TASK TO COMPLETE
Copy every line that holds the string "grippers" from the data below.

*** RECORDED INFORMATION ***

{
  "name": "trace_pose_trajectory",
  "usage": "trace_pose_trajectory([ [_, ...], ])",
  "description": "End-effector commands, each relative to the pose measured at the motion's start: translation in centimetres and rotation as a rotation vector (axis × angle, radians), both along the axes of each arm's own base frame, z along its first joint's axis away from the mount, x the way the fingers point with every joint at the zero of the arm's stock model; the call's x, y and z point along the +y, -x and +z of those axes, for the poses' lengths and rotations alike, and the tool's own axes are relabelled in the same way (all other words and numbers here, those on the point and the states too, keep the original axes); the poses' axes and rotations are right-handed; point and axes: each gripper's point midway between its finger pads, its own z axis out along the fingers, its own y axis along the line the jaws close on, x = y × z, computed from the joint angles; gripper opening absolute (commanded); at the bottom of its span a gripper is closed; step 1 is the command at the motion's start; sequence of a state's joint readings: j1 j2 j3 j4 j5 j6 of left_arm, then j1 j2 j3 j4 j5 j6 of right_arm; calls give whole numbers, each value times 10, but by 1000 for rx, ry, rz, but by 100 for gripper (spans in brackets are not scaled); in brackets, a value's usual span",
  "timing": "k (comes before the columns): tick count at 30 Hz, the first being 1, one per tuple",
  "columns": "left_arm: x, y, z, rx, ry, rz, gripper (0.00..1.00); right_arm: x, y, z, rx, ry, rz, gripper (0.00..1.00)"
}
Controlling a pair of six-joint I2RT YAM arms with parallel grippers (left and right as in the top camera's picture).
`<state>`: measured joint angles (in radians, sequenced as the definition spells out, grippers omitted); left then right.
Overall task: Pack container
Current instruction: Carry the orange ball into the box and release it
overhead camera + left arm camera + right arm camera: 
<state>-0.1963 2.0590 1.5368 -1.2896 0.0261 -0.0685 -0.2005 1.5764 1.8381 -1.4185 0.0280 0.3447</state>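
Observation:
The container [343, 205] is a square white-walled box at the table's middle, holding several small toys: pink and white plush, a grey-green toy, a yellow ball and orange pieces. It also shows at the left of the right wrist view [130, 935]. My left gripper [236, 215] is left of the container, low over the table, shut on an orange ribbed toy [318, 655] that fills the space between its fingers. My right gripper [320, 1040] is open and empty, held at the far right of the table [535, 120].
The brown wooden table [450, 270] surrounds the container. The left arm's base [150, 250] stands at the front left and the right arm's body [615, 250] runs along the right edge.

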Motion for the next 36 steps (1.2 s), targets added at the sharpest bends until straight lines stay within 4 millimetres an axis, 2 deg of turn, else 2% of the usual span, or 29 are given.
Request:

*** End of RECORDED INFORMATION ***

RESULT OF THE TASK
Controlling a pair of six-joint I2RT YAM arms with parallel grippers (left and right as in the top camera's picture).
`<state>`: measured joint angles (in radians, sequenced as the definition spells out, grippers omitted); left then right.

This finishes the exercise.